Exercise directions: Return the run of lines below that opens with the line containing "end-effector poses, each" and closes with the line containing "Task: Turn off", keeping each one exact.

★ ★ ★ ★ ★ ★ ★

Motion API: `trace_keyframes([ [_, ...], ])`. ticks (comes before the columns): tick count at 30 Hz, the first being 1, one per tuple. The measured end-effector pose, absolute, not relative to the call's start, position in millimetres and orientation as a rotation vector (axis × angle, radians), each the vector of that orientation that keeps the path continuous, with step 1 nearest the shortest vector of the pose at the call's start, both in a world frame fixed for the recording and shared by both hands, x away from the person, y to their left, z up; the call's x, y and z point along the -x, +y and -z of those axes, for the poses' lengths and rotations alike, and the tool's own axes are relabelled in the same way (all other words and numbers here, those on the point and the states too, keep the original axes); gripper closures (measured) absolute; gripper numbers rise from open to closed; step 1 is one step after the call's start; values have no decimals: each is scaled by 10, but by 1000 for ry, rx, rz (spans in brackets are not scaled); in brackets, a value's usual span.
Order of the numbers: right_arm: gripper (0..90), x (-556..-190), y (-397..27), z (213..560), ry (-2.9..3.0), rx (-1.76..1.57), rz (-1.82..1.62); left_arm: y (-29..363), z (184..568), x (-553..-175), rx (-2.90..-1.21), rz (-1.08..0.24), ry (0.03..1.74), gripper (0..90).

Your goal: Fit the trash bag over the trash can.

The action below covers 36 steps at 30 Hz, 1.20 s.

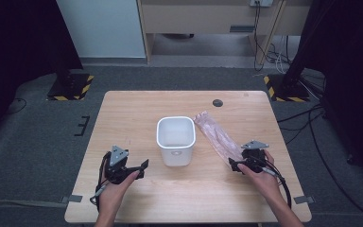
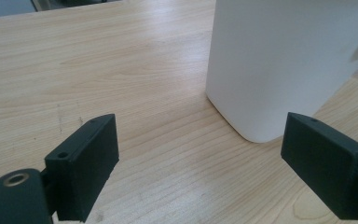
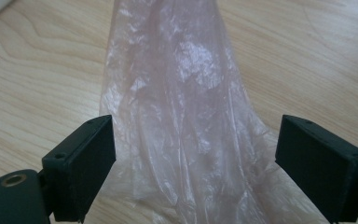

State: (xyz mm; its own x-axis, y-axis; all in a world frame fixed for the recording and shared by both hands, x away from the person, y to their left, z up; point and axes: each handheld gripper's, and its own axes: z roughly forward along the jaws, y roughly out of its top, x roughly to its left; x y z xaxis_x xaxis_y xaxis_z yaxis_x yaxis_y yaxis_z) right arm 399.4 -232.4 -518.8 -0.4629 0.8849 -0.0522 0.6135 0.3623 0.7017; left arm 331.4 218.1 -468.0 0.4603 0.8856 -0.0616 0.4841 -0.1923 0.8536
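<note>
A white bin (image 1: 176,140) stands upright and empty near the middle of the wooden table (image 1: 137,109). To its right lies a flat, pinkish, see-through plastic bag (image 1: 216,136), running from far left to near right. My right gripper (image 1: 237,165) sits at the bag's near end; in the right gripper view the bag (image 3: 186,121) lies between the wide-apart jaws, with neither pad pressing on it. My left gripper (image 1: 144,169) rests near the table's front left, open and holding nothing, pointing at the bin (image 2: 279,60).
A small dark round disc (image 1: 217,102) is set in the table near the far edge. Black stands with yellow-black striped bases (image 1: 71,87) and cables lie on the grey floor beyond the table. Bare wood stretches left of the bin.
</note>
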Motion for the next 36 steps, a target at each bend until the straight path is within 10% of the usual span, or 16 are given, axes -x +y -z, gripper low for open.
trace_keyframes([
  [12, 250, -4016, -2478, 5313, 2224, -1346, -906, 2189, 4683, -3316, -1825, -565, 1160, 109],
  [24, 809, -4049, -2814, 5297, 2194, -1365, -981, 2200, 4691, -3321, -1816, -559, 1171, 110],
  [36, 892, -4003, -3003, 5026, 2206, -1296, -1123, 2234, 4680, -3326, -1800, -552, 1179, 111],
])
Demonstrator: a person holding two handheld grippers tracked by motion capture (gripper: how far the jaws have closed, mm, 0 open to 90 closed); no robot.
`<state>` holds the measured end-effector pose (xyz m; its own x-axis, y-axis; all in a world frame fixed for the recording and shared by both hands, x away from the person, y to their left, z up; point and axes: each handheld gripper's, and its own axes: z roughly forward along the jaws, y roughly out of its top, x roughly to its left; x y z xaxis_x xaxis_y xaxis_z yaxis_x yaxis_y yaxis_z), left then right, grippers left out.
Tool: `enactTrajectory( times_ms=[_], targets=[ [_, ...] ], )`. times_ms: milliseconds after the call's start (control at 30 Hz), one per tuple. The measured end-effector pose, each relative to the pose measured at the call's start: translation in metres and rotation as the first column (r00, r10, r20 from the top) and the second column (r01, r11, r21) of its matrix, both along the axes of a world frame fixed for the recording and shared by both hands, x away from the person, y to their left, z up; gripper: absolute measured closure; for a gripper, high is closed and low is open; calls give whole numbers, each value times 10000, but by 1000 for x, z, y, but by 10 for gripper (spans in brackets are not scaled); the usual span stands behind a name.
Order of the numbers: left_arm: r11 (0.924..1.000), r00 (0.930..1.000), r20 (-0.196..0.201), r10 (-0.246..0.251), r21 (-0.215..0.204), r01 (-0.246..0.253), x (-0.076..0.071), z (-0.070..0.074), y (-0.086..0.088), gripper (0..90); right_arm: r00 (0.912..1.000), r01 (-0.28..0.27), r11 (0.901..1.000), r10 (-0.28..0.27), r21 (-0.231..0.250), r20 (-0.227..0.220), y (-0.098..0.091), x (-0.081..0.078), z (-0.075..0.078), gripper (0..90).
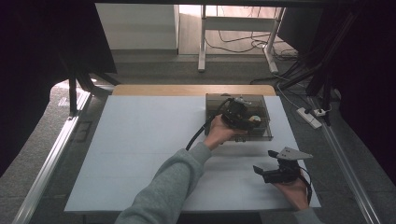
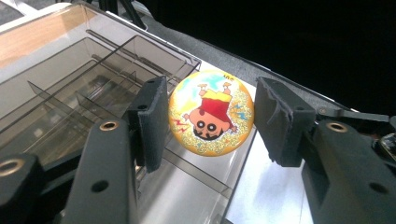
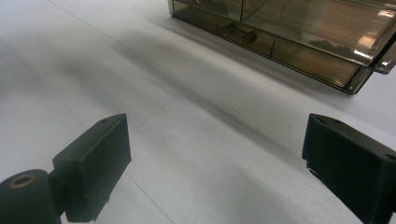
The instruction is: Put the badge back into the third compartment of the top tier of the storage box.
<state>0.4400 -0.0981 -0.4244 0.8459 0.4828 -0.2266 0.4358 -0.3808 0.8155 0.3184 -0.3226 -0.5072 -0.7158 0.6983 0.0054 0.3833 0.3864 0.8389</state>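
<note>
When we look down from the high view, we see our left tool (image 1: 240, 114) held over a smoky see-through box (image 1: 261, 133) near the far right corner of the white worktop (image 1: 140, 154). Our left hand (image 1: 218, 133) grips it, and a grey sleeve (image 1: 168, 186) reaches in from the near edge. Our right tool (image 1: 265, 164) sits by the near right corner, just above the worktop, with its jaws apart.

From the left gripper view, we see a round yellow badge (image 2: 211, 113) with a cartoon child on it, upside down. It sits between the two black jaws, which are spread wide. One jaw looks very close to it; we cannot tell if it touches. Under it is the box with its little walls.

From the right gripper view, our jaws are wide apart with nothing between them, and the box (image 3: 299, 37) lies ahead on the worktop.
</note>
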Motion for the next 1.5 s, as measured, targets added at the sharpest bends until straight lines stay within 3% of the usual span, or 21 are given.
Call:
enactTrajectory(
  times_ms=[300, 433, 1067, 1500],
  targets=[
    [10000, 9998, -215, -18, 76, 19, 5, -7, -7, 459, 10000, -28, 10000, 28, 0, -18, 0, 0, 0, 76],
    [9995, 9984, -493, -282, -177, 274, 6, -9, -8, 343, 10000, -37, 10000, 37, -14, -22, 0, 0, 0, 76],
    [9996, 9998, 5, -206, 183, 206, -6, -1, 17, 327, 10000, -13, 10000, 12, -94, -30, 1, 0, -1, 76],
    [10000, 9994, 354, 22, 1, -22, -20, 6, 47, 332, 10000, -2, 10000, 2, -80, -4, 0, 0, -1, 76]
  ],
)
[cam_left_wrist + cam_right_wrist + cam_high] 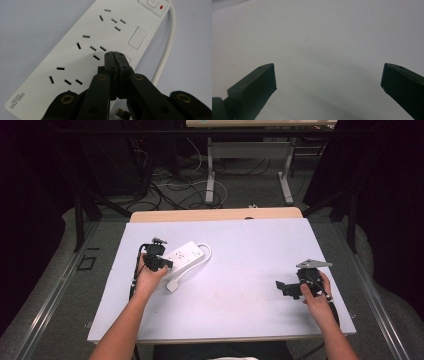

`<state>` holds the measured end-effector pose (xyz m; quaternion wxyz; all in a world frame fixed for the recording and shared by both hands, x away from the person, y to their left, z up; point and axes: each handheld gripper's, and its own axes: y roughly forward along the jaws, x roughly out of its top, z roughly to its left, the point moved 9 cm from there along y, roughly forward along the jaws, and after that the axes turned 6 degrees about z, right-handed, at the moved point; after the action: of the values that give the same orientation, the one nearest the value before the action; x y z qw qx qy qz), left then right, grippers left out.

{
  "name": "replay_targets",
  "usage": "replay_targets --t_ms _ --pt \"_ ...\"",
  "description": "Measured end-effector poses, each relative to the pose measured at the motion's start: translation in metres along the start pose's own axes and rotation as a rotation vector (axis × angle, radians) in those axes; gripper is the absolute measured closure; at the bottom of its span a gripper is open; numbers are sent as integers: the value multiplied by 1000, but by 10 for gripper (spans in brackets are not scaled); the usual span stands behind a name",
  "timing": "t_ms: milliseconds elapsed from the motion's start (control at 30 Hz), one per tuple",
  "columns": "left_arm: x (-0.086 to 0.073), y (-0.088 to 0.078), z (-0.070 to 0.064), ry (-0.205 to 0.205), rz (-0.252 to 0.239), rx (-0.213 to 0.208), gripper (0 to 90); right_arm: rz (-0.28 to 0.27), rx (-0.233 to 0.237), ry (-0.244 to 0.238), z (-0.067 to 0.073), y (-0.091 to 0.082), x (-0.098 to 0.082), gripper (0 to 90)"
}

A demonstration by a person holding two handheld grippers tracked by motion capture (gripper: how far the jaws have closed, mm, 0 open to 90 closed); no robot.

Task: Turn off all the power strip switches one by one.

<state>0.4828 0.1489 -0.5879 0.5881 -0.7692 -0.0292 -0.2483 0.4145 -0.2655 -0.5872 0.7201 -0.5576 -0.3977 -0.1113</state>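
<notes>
The white power strip [186,256] lies flat on the bench [240,310], in its left half and nearer the far edge than the near one, set at a slant so that its switch end points toward the far right. In the left gripper view its upper face [82,47] shows three groups of socket slots, a blank rectangular panel, and at the far end a switch [153,4] with a small red indicator beside it; a grey brand mark sits at the near end. Its white cable [199,262] leaves the switch end, loops back along the strip's right side and ends in a white plug [172,285] lying on the bench just near of the strip. The left claw [161,262], held in the person's left hand [149,279], sits at the strip's near-left end; its jaws are pressed fully together with nothing between them, and the tips [114,55] stand over the strip's face close to the middle group of slots. Whether the tips touch the plastic cannot be told. The right claw [283,288], in the right hand [318,296], is well apart near the bench's right edge, its jaws spread wide and empty over bare bench surface [322,47].
</notes>
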Motion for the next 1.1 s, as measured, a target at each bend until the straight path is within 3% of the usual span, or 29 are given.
replay_targets --t_ms 1100 --pt "-4 4 3 -6 4 1 900 -1 4 8 1 1 0 0"
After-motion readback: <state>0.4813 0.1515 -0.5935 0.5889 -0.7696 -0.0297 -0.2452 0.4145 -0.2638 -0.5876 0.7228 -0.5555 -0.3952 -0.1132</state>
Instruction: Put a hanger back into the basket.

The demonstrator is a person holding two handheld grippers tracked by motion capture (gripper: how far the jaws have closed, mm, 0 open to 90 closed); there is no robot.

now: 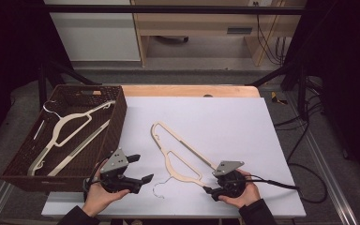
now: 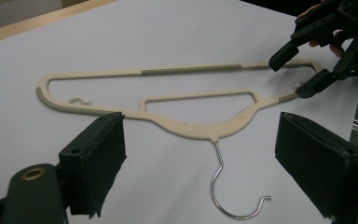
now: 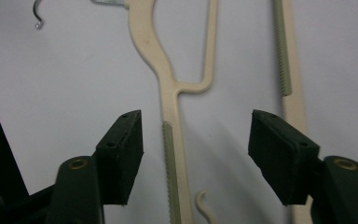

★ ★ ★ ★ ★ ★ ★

Task answer:
  "description": "Measured end-effector poses, each relative to the pose measured at the motion's start: translation in metres along the start pose's own axes and rotation as a rotation vector (axis × angle, radians) in those axes; gripper is the absolute measured closure; at the bottom of its span a gripper is open; numbers are sent as integers: the value multiplied by 1000, but by 10 for gripper (spans in brackets are not scaled); the usual span stands behind a name",
  "timing": "t_ms: milliseconds elapsed from the motion's start (control at 30 Hz), one per tuple",
  "columns": "left_arm: x (-0.086 to 0.073), y (-0.088 to 0.078), z (-0.070 to 0.064), ry (-0.205 to 0.205), rz (-0.252 to 0.239), rx (-0.213 to 0.208), gripper (0 to 90); right_arm: rz (-0.28 to 0.27), rx (-0.233 to 0.237), ry (-0.244 to 0.238), z (-0.067 to 0.073), y (-0.091 to 0.082), x (-0.098 to 0.082), gripper (0 to 90)"
}

A demonstration by a person holding two handheld grippers tracked by motion capture (gripper: how far the jaws have closed, mm, 0 open to 90 closed); no robot.

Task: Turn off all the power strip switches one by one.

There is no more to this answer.